Je connaissais quelques-uns de ces travaux sur le féminin et le masculin. Un peu comme tout le monde. Cette semaine-là, je passe quelques heures en plus à l’écouter parler de ses théories, de ses voyages en Afrique, des explications sur les origines des inégalités entre le masculin et le féminin et aussi à parler du Sel de la vie (éd. Odile Jacob, 2012, prix Simone-Veil 2012), livre sur la « légèreté et la grâce dans le simple fait d’exister ».

Ayant finalement mis la main sur cet opus, je découvre la longue énumération de tous ces instants qui produisent ce petit plus qui nous est donné à chacun-e d’entre nous. Je ne parle ni des richesses, ni des pays paradisiaques, ni d’opulence, ni de luxe.

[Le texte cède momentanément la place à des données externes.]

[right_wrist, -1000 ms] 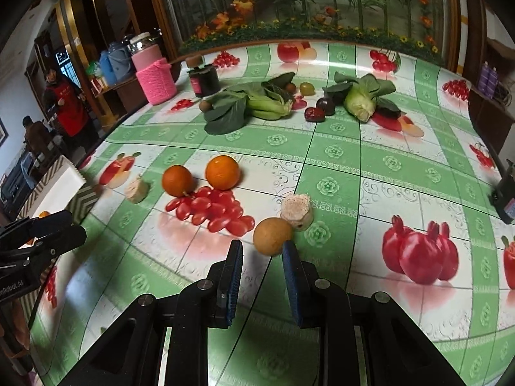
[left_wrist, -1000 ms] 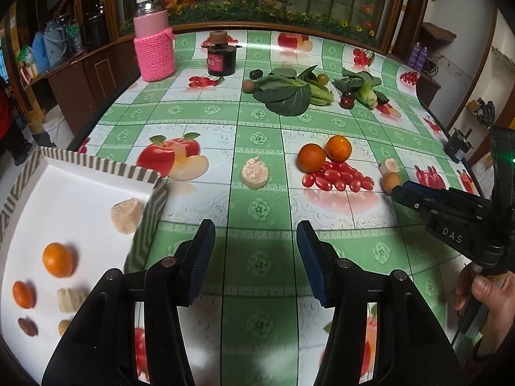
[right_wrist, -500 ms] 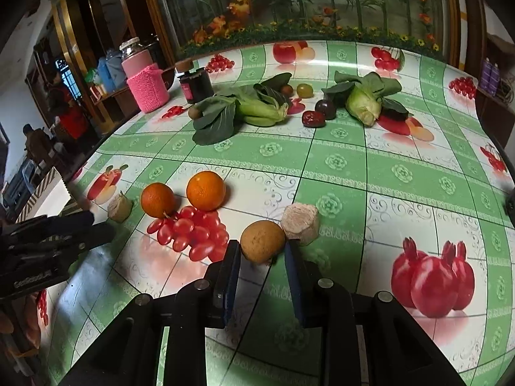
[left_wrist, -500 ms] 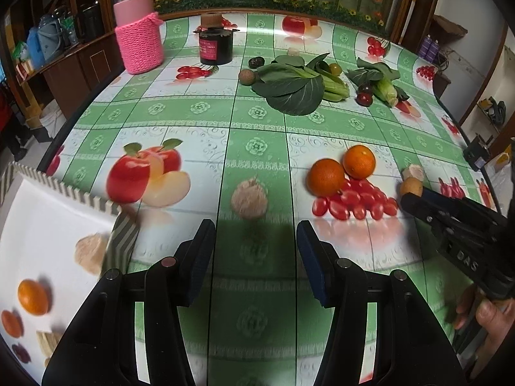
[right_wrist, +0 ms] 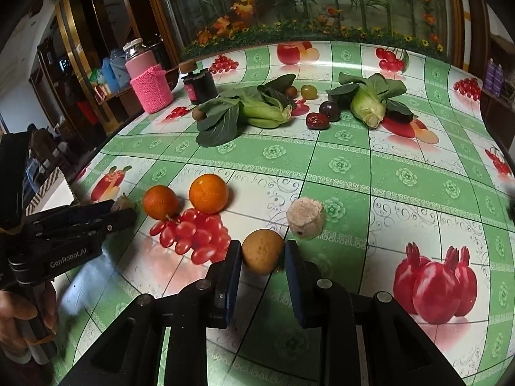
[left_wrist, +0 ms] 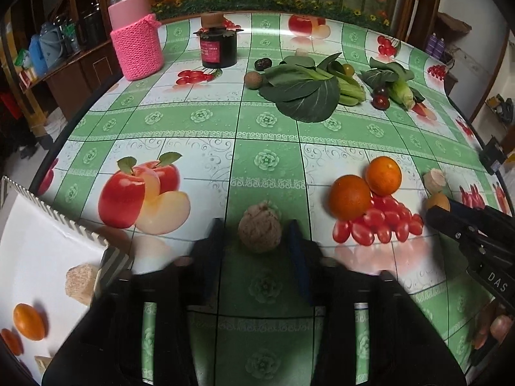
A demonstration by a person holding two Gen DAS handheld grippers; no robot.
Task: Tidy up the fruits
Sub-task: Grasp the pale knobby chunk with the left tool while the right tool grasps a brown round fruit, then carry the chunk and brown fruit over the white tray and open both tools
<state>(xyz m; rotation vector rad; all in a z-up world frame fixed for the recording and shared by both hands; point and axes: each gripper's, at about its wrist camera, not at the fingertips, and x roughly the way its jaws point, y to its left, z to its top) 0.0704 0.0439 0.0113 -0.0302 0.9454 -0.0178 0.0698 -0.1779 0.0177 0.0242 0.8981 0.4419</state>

Je parle de ces moments anodins auxquels on ne prête pas attention.

Alors, pendant quelques jours, j’ai pastiché Françoise Héritier et ai tenté de mettre sur papier ce qui constituait le sel de ma vie.

Coller sa tête contre les vitres d’un train, d’un avion, d’une voiture vers une nouvelle destination, s’extasier devant les premières neiges de l’année (chose faite il y a quelques jours), se lover dans un fauteuil dans une salle de cinéma d’art et d’essai pour regarder un film suédois entourée de 15 spectateurs (c’est très français, je le conçois), se baigner dans un lac, dans la mer, dans l’océan, rire à s’étouffer

Écouter les anecdotes de ses grands-parents, parler de ceux que l’on n’a jamais connus, se souvenir des odeurs de pain réalisés par sa grand-mère à l’aube, apprendre une nouvelle langue, ses sonorités, son alphabet, détester le vide, ressentir après avoir lu la dernière ligne d’un roman (le premier roman de Brit Bennett m’a laissée orpheline), avoir envie de vomir et se sentir mal, pas prête avant une conférence même si c’est la centième, écouter chaque vendredi matin les chants de Fairouz, d'Oum Khaltoum, relire les poèmes de Mahmoud Darwich en langue arabe chantés par Marcel Khalife

Monter pour la première fois sur une moto et frémir devant la puissance et le vent pendant toute la route, retrouver une amie d’enfance sur les réseaux sociaux et revivre encore les moments perdus de l’enfance, cuire pour la première fois du pain (il y a quelque chose de poétique dans le métier de boulanger), ne pas réussir à dormir avant un jour important, sentir de nouveau l’épuisement après une journée d’études, passer ses samedis à la bibliothèque municipale avec ses sœurs, emmener pour la première fois ses neveux au musée

Tenter de garder son calme devant les regards et remarques de vieux aigris, les plaindre, tenter désesperement de reproduire une recette d’un chef sur Instagram et rire devant le pathétique plat réalisé par soi-même, ne pas travailler le lundi matin et prendre un petit déjeuner gargantuesque, tout éteindre une journée et rester lovée dans son canapé devant une énième série Netflix

Marcher dans le désert et se taire, scruter le ciel et y déceler des formes étranges, se raconter des histoires, passer des heures à boire du café, à dévorer des fruits et mets levantins dans la chaleur de Beyrouth ou de Hébron, jouer à la tahvlé les soirs d’été, passer un dimanche dans la cuisine maternelle bercée par les sons et les odeurs des plats préparés, se souvenir du gout et de la texture du pain maison mais aussi du restaurant de slow food de Harlem

S’emporter en parlant de politique avec ses ami-e-s, assister avec émotion mais aussi étonnement à des moments de communion religieuse, entrer dans une salle de classe, collectionner des tas de carnets, de toutes les couleurs, toutes les formes, à chaque ville ou pays visités, passer des heures durant sur les réseaux sociaux à regarder des vidéos d’animaux (et les envoyer à ses proches), avoir du plaisir à écouter du jazz au Blue Note

Succomber devant l’incroyable diversité des fromages, pains et pâtisseries (c’est mon moment cocorico), ressentir de la légèreté de marcher dans les rues de Paris en général et particulièrement de Belleville pendant le mois de Ramadan, vivre des moments de rire et de cris sur les plages de Tunisie pendant notre enfance, sortir de l’eau uniquement après le coucher du soleil et greloter avec ses lèvres bleues, se plaire dans un monastère breton, rire encore au souvenir d’une glissade mémorable dans un métro parisien…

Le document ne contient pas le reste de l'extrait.